**Work to be completed**
Once you have read the data below, set it all down again exactly.

**Given data**
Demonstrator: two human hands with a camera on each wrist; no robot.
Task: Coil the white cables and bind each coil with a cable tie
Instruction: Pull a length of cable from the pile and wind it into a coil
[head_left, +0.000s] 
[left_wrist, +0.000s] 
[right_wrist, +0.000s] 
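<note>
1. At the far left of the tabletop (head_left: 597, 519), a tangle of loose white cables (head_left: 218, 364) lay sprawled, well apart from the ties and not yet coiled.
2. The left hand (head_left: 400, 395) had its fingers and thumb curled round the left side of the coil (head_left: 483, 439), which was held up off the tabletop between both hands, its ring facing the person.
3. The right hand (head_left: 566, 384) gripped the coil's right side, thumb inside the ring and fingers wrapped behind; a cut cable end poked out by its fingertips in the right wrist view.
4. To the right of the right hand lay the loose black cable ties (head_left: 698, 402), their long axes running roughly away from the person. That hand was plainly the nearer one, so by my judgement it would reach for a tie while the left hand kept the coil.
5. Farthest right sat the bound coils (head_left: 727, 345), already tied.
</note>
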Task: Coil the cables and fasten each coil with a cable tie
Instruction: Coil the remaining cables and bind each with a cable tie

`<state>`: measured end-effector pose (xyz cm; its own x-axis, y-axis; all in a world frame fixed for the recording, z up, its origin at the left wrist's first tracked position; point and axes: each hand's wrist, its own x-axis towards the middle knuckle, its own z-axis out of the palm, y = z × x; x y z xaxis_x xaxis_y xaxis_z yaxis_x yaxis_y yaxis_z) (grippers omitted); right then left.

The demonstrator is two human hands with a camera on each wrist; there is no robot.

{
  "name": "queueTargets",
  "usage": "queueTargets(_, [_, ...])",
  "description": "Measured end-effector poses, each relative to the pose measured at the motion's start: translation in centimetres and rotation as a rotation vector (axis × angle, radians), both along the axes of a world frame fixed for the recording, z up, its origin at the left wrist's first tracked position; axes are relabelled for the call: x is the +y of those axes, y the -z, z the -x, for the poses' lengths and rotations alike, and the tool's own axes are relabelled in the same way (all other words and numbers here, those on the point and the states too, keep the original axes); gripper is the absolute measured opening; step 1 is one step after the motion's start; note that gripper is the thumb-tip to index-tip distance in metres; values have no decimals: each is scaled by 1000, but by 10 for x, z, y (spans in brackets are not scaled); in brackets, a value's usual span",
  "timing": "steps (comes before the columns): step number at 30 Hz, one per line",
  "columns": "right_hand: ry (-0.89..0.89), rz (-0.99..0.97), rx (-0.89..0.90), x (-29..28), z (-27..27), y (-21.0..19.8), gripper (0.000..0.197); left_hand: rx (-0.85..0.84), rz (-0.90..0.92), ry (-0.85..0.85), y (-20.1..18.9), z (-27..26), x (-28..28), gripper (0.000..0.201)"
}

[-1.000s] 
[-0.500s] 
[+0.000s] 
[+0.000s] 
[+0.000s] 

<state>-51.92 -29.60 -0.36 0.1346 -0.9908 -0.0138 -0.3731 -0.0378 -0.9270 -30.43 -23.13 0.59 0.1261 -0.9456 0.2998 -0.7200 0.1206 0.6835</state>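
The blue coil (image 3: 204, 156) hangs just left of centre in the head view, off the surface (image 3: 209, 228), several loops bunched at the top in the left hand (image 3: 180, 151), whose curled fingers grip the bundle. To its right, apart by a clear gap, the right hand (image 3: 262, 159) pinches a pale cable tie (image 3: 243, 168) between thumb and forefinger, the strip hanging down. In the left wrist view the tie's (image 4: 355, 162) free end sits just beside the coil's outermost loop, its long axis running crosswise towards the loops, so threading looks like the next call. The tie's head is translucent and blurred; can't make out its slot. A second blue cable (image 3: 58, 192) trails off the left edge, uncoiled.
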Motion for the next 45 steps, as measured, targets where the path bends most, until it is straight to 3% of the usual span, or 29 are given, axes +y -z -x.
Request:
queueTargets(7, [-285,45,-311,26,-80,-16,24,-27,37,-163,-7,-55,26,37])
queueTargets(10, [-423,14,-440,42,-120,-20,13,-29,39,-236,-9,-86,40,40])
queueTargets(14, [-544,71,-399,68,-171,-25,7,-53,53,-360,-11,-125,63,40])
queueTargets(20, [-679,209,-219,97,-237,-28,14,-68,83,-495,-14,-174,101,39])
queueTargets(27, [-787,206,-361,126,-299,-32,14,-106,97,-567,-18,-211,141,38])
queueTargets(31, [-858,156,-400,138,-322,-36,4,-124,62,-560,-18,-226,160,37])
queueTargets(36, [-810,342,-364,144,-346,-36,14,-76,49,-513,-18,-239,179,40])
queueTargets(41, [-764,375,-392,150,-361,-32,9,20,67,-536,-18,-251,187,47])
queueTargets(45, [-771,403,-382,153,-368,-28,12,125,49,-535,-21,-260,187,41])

**Response to this exercise**
Demonstrator: two human hands with a camera on each wrist; no robot.
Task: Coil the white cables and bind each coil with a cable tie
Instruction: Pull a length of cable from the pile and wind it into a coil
[head_left, +0.000s] 
[left_wrist, +0.000s] 
[right_wrist, +0.000s] 
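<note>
1. At the far left of the tabletop (head_left: 597, 519), a tangle of loose white cables (head_left: 218, 364) lay sprawled, well apart from the ties and not yet coiled.
2. The left hand (head_left: 400, 395) had its fingers and thumb curled round the left side of the coil (head_left: 483, 439), which was held up off the tabletop between both hands, its ring facing the person.
3. The right hand (head_left: 566, 384) gripped the coil's right side, thumb inside the ring and fingers wrapped behind; a cut cable end poked out by its fingertips in the right wrist view.
4. To the right of the right hand lay the loose black cable ties (head_left: 698, 402), their long axes running roughly away from the person. That hand was plainly the nearer one, so by my judgement it would reach for a tie while the left hand kept the coil.
5. Farthest right sat the bound coils (head_left: 727, 345), already tied.
</note>
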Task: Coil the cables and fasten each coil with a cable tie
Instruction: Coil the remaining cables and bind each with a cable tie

`<state>`: measured end-effector pose (xyz cm; its own x-axis, y-axis; all in a world frame fixed for the recording, z up, its origin at the left wrist's first tracked position; point and axes: each hand's wrist, its own x-axis towards the middle knuckle, its own z-axis out of the palm, y = z × x; x y z xaxis_x xaxis_y xaxis_z yaxis_x yaxis_y yaxis_z) (grippers omitted); right then left.

The demonstrator is two human hands with a camera on each wrist; there is no robot.

{
  "name": "queueTargets",
  "usage": "queueTargets(_, [_, ...])",
  "description": "Measured end-effector poses, each relative to the pose measured at the motion's start: translation in centimetres and rotation as a rotation vector (axis × angle, radians), both along the axes of a world frame fixed for the recording, z up, its origin at the left wrist's first tracked position; axes are relabelled for the call: x is the +y of those axes, y the -z, z the -x, for the poses' lengths and rotations alike, and the tool's own axes are relabelled in the same way (all other words and numbers here, those on the point and the states too, keep the original axes); gripper is the absolute measured opening; step 1 is one step after the motion's start; note that gripper is the thumb-tip to index-tip distance in metres; values have no decimals: each is scaled by 1000, but by 10 for x, z, y (spans in brackets are not scaled); in brackets, a value's usual span",
  "timing": "steps (comes before the columns): step number at 30 Hz, one per line",
  "columns": "right_hand: ry (-0.89..0.89), rz (-0.99..0.97), rx (-0.89..0.90), x (-29..28), z (-27..27), y (-21.0..19.8), gripper (0.000..0.197); left_hand: rx (-0.85..0.84), rz (-0.90..0.92), ry (-0.85..0.85), y (-20.1..18.9), z (-27..26), x (-28..28), gripper (0.000..0.201)"
}

[-1.000s] 
[-0.500s] 
[+0.000s] 
[+0.000s] 
[+0.000s] 

<state>-51.92 -29.60 -0.36 0.1346 -0.9908 -0.0138 -0.3731 -0.0378 -0.9270 -30.43 -23.13 0.59 0.1261 -0.9456 0.2998 -0.7200 0.1206 0.6835</state>
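The blue coil (image 3: 204, 156) hangs just left of centre in the head view, off the surface (image 3: 209, 228), several loops bunched at the top in the left hand (image 3: 180, 151), whose curled fingers grip the bundle. To its right, apart by a clear gap, the right hand (image 3: 262, 159) pinches a pale cable tie (image 3: 243, 168) between thumb and forefinger, the strip hanging down. In the left wrist view the tie's (image 4: 355, 162) free end sits just beside the coil's outermost loop, its long axis running crosswise towards the loops, so threading looks like the next call. The tie's head is translucent and blurred; can't make out its slot. A second blue cable (image 3: 58, 192) trails off the left edge, uncoiled.
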Motion for the next 45 steps, as measured, targets where the path bends most, until it is straight to 3% of the usual span, or 29 are given, axes +y -z -x.
Request:
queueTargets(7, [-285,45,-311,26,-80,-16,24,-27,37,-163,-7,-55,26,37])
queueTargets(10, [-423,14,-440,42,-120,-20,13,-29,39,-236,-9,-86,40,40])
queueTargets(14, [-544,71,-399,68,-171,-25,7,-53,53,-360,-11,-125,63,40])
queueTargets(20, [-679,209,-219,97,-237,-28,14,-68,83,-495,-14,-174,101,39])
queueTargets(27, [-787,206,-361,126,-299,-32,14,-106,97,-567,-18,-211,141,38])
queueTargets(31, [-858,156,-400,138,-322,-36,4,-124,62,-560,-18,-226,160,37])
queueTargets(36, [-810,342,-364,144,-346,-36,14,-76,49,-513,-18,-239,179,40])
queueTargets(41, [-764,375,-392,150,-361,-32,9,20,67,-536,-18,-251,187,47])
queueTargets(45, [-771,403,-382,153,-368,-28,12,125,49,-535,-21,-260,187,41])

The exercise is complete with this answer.